▸ Exercise requirements
What you write should be an exact copy of the material, from its first line through the line containing "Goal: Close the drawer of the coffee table".

▸ Task input
---------------

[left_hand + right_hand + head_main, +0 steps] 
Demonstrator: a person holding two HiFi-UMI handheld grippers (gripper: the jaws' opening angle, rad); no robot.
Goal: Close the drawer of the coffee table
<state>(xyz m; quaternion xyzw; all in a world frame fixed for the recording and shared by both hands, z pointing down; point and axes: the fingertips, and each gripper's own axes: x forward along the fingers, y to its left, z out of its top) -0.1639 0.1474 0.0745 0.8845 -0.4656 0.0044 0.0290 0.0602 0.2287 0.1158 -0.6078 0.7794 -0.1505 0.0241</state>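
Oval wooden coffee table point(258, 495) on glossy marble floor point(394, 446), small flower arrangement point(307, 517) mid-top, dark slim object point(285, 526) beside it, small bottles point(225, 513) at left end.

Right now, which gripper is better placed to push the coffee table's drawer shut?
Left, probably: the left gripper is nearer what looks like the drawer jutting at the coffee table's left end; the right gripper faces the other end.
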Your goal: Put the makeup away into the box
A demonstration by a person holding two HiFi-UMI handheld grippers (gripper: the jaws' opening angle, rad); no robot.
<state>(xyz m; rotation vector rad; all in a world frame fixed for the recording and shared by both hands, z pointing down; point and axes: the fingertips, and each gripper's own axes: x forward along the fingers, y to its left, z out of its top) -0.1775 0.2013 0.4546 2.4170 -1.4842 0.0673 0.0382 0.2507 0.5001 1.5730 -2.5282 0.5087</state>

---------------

▸ Exercise solution
[left_hand + right_hand + head_main, +0 steps] 
Demonstrator: a person holding two HiFi-UMI handheld grippers (gripper: the jaws' opening angle, rad); no robot.
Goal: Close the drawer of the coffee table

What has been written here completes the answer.